Either the deck isn't level or tires are inflated too much/not enough. I had the same issue with mine when I bought it assembled. The tire pressures were all over the board. One side was way too high (amazing they didn't blow) and the other side was around 9 PSI low (bulging a bit on the side) 

Really left a lopsided cut. Put the right amounts in and it has been great ever since.

Remember who does the assembly of these things at sears!!!


----------



## jodyand (Sep 16, 2003)

Welcome Mike:friends: I think sixchows pretty much cover everything to check


----------



## mdquaglia (Jun 29, 2004)

It seemed to have been cutting unevenly from the first mowing, but this last time was worse.

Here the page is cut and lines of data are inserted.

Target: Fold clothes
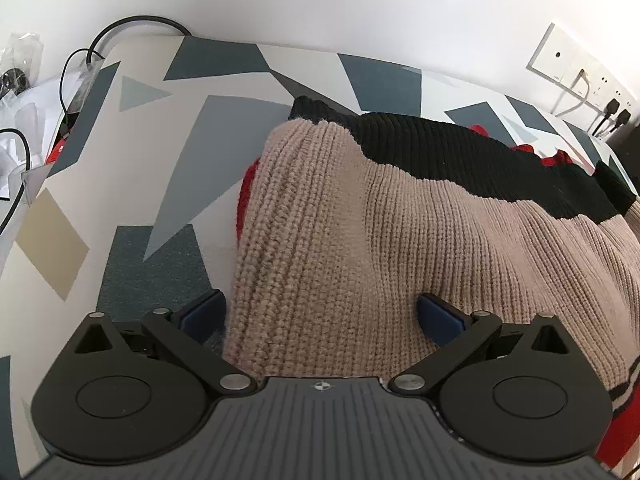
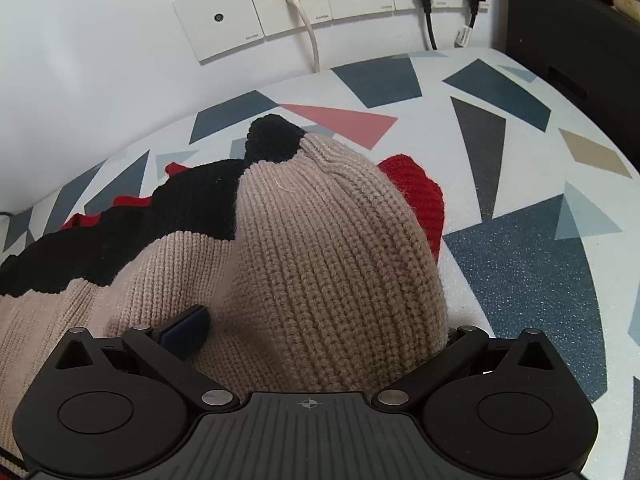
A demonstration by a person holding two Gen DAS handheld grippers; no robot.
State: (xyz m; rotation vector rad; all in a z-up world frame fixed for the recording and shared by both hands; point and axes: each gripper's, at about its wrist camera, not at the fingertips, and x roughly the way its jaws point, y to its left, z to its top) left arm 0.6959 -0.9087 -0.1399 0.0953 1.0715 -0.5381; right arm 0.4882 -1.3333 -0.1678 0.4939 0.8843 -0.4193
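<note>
Both grippers — left (image 1: 320,312), right (image 2: 320,328) — are sitting spread wide over sweater (image 1: 360,240) folds, pinching nothing — next: clamping the folds, carrying them across.

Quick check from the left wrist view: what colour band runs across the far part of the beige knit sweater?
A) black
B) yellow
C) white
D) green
A: in the left wrist view a wide black band crosses the beige knit sweater beyond the tool, with bits of red knit peeking out at its edges.
</note>
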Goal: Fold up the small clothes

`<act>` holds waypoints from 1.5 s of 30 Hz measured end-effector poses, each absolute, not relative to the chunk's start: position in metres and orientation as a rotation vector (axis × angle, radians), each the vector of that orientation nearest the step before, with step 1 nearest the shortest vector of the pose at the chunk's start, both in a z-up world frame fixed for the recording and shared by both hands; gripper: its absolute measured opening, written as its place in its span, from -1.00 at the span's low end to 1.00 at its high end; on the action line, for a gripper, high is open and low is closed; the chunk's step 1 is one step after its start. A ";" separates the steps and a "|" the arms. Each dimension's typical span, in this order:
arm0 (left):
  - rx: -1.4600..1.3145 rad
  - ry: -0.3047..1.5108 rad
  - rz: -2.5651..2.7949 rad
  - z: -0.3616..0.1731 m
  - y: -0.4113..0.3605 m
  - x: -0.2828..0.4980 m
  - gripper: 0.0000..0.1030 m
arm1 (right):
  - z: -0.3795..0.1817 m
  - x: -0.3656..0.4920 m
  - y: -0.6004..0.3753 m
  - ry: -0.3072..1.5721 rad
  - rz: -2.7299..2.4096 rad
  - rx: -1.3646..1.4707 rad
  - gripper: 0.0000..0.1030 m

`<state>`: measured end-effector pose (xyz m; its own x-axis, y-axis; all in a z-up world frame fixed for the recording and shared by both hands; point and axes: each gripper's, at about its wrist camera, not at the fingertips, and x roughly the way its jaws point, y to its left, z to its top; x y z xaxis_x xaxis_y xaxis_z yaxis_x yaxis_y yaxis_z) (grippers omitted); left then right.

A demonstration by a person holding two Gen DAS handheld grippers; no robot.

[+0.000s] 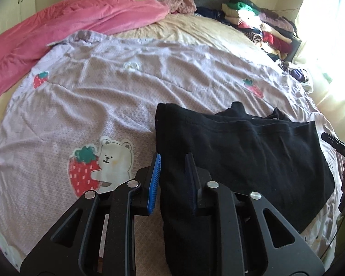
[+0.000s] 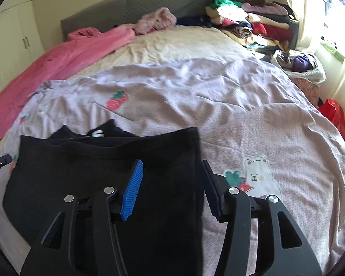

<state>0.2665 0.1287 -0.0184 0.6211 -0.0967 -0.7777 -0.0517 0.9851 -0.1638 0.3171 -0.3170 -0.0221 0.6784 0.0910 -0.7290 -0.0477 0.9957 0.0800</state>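
Note:
A black garment [image 1: 241, 156] lies partly folded on the lilac strawberry-and-bear bedspread [image 1: 103, 96]; it also shows in the right wrist view [image 2: 99, 165]. My left gripper [image 1: 173, 158] is open, its jaws astride the garment's left edge, low over it. My right gripper [image 2: 171, 163] is open wide, its jaws astride the garment's right edge, one blue pad [image 2: 133, 188] over the cloth. Neither holds cloth. The right gripper's body shows at the right edge of the left wrist view [image 1: 338, 145].
A pink blanket [image 1: 57, 30] lies along the bed's left side. A pile of mixed clothes [image 2: 248, 20] is stacked at the far right by the grey headboard [image 2: 131, 7]. A bag of clothes [image 2: 301, 64] and a red bag [image 2: 333, 112] sit at the right edge.

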 end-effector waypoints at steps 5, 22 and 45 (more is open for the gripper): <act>-0.189 0.917 -0.037 -0.026 0.122 0.282 -0.65 | -0.038 0.339 -0.327 0.861 0.025 0.055 -0.03; -0.134 0.830 0.008 -0.007 0.122 0.300 -1.00 | -0.028 0.344 -0.346 0.793 0.064 0.172 -0.87; -0.089 0.842 0.013 -0.006 0.115 0.278 -0.76 | -0.018 0.315 -0.344 0.788 -0.003 0.094 -0.34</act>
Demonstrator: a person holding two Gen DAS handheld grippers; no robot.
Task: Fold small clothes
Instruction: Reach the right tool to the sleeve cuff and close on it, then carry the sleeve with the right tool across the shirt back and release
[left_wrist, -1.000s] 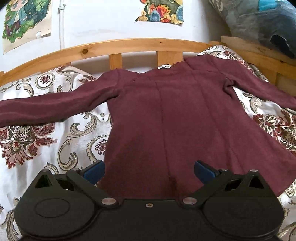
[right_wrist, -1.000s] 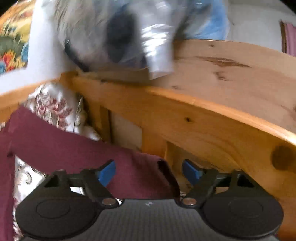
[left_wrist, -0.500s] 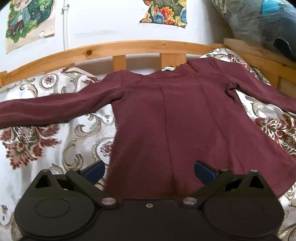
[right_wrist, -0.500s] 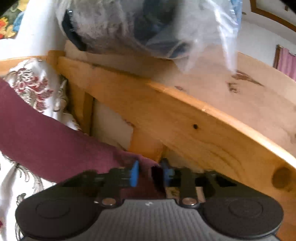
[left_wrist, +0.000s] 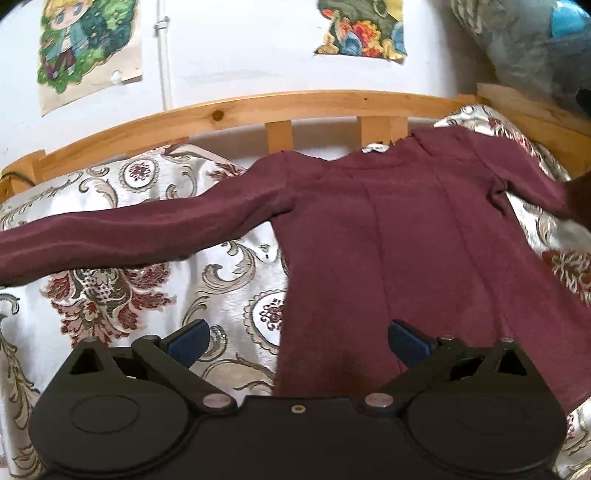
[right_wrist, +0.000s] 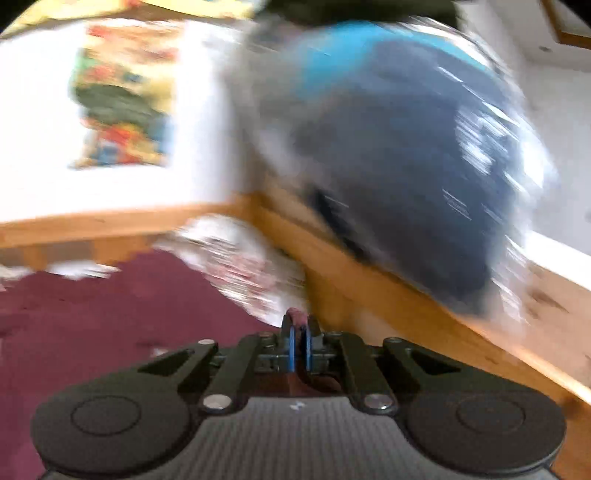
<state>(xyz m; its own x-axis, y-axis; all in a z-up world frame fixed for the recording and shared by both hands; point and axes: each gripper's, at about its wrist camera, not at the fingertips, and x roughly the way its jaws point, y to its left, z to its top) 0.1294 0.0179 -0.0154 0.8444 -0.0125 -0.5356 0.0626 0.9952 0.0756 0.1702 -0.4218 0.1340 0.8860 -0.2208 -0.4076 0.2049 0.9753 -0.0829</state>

I do remember hitting something, not sure what, I just heard the noise. I hate it when that happens!

I did adjust the tire pressure. I think my next steps will be to check for a bent blade, then level the deck.


----------



## guest2 (Dec 27, 2003)

Sounds like a plan! Good Luck!


----------



## aegt5000 (Feb 22, 2004)

mdquaglia…

Welcome to the forum.

As Jody said, I think sixchows covered it. I would only
add my suggestion that you use the tractor’s manual for
instructions on leveling and setting up the deck. The manual
does a good job of illustrating what needs to be done and how
to do it. I see your in the northeast, are you going to use the
GT5000 to clear snow ? Will you be using a plow or blower ?


----------



## mdquaglia (Jun 29, 2004)

I am going to use the tractor to clear snow, and I will be using the 48" snow blade, with the requisite wheel weights and tire chains. 

I have a 20 year old (gift from my Dad) Ariens 10hp, 32in snowblower, and it throws light snow 25+ feet. My problems happen when the snow is wet. My driveway is bounded on three sides: street, house and barn. I only have one direction to go with the snow 30-50 feet straight back off of the driveway. So, even if the snow is a little wet, it gets compacted by the snowblower throwing snow in front of itself.

This past winter, there were 3 or 4 storms that rendered my snowblower useless (snow was too wet) and I spent 4+ hours clearing the driveway with a shovel (and sometimes wheelbarrow). I am hoping the tractor and plow will help. 

I've already done the first oil change and made the switch to Mobil 1.


----------



## aegt5000 (Feb 22, 2004)

mdquaglia..

Glad to hear you’ll be joining in with snow discussions.
I have both the 48” plow and 46” snow blower for my GT5000.
Last winter I only had the plow and this year I will only be
using the blower on the GT5000. I have another tractor now
and will set it up with it’s plow. I assure you the GT5000 will
handle anything that falls from the sky up to 5-6 inches. We had
about 4-5” of snow, then it turned to rain. When I went out, the
driveway was covered with 6” of “Slush” and the tractor / plow
just ripped right through it. 

The only caution I would give you is if you’re getting a heavy snow, 
more than 6”, go out at mid-storm and clear the driveway. 
The problem is not with the tractor, it will push plenty of snow, 
but after 6” the snow banks on the sides of the driveway get too 
high for the plow to move any more snow on top of them. 

If you make a mid storm pass, be sure to plow as wide as possible
so you have room to put the snow when you make your end of 
storm passes. If you have curbs and “plowing wide” is not practical,
you can use the blower to knock down the curb snow banks.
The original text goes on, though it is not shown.